The Senate isn’t quite finished regulating the credit card industry.
Senators have surprised the industry with unexpected, tough amendments that would limit interchange fees and allow caps on interest rates. The amendments that pass will be included in the financial reform bill being debated in Congress. Both would be significant blows to the bottom line of credit card issuers.
On Monday, Senator Sheldon Whitehouse (D-R.I.) introduced an amendment that would require credit cards to follow the laws of the state where a customer resides rather than the laws of the state where the credit card company builds its headquarters.
Many issuers have their headquarters in South Dakota or Delaware which have fewer consumer protections and laws that enable issuers to charge higher interest rates.
Banks warn that of the difficulty of complying and the “avalanche of lawsuits” that will arise with differing state laws.
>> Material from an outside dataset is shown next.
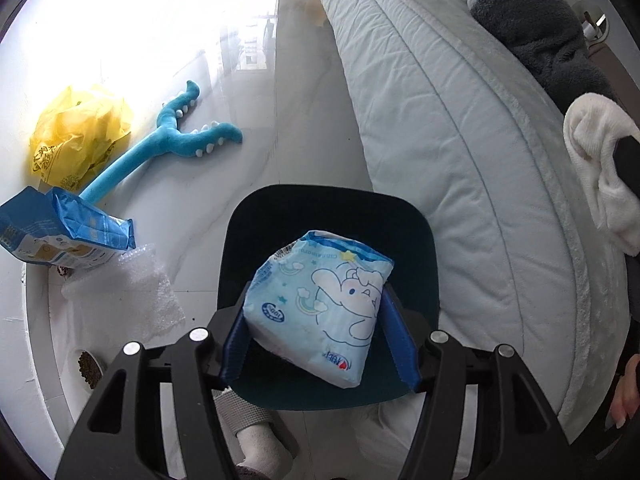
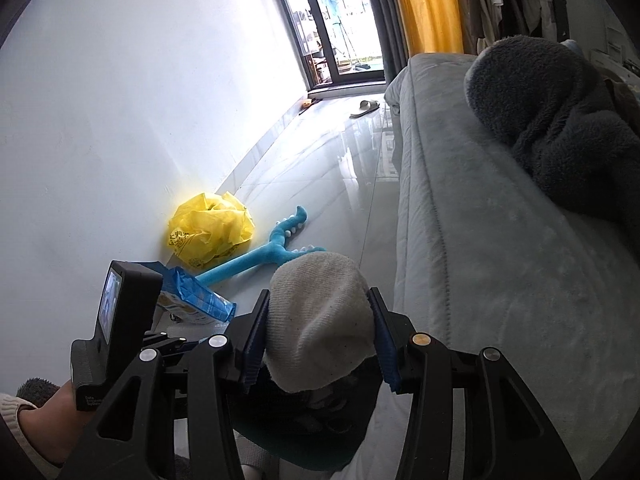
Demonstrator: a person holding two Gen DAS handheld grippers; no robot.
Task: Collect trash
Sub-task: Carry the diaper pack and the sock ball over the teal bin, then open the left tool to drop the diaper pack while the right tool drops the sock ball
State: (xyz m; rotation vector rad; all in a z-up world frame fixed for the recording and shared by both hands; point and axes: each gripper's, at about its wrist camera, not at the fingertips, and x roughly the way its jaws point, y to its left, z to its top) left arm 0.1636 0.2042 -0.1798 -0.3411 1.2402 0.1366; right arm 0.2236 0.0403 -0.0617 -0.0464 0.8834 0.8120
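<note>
The left tongs [image 1: 320, 332] pinched one pale blue cartoon-printed packet [image 1: 320, 312] between their two blue pads, holding it above the open mouth of a single dark bin [image 1: 280, 216] standing on the floor beside the bed [image 1: 460, 168]. The packet's long axis ran diagonally, its crimped top edge pointing up and away from the camera, its lower corner tilted down toward the right pad.

The right tongs [image 2: 320, 340] gripped one off-white sock [image 2: 316, 320], its rounded toe end pointing forward and up, its open end hanging down toward the dark bin [image 2: 304, 432] beneath.

On the floor [image 1: 248, 128] along the wall lay four other loose things: one crumpled yellow plastic bag [image 1: 80, 136], one blue food bag [image 1: 60, 232] lying on its side, one piece of clear bubble wrap [image 1: 132, 292] just beside it, and one long blue plush toy [image 1: 168, 140] with a forked end pointing away from the camera. One slipper [image 2: 364, 108] sat well apart near the glass door. On the bed rested one dark grey fleece garment [image 2: 560, 128] and, in the left view, one white cloth [image 1: 596, 176].
</note>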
It could also mean that less credit would be available for banks and small businesses.
Last week, the Senate passed an amendment sponsored by Senator Dick Durbin (D-Ill.) that could reduce interchange fees that credit card processors charge to merchants and allow stores to give customers discounts for paying with cash, check or debit cards.
The Durbin amendment is good news for retailers, but bad news for issuers, processors such as Visa and MasterCard, and some cardholders.
“The CARD Act reminded us that regulations have consequences. When the government adds new rules and regulations that cost banks money, banks find
ways to charge the consumer more in other areas to make up the lost revenue,” says Bill Hardekopf, CEO of LowCards.com and author of The Credit
Card Guidebook.
“Banks warned that the CARD Act would bring higher rates and fees. And they did. Issuers weren’t bluffing then and they aren’t bluffing now. If this passes, consumers may not be happy with what the regulations mean for them.”
The interchange fee is a stealth fee that receives little attention from the average consumer, but it provides important revenue to credit card issuers.
Each time a consumer uses a credit card to make a purchase, the bank and card processor charge a fee that is approximately 2% of the purchase price.
If a consumer makes a $100 purchase with a credit card, the retailer gets approximately $98. The remaining $2 is the interchange fee and is divided three ways: about $1.75 goes to the card issuing bank, $0.18 goes to the Visa or MasterCard association, and the remaining $0.07 goes to the retailer’s merchant account provider.
In 2008, banks collected an estimated $50 billion in interchange fees. The interchange fees provided vital revenue for issuers during a time of high defaults and losses.
According to The Nilson Report, consumers made 36 billion debit and prepaid card transactions and 20 billion credit card transactions in 2009.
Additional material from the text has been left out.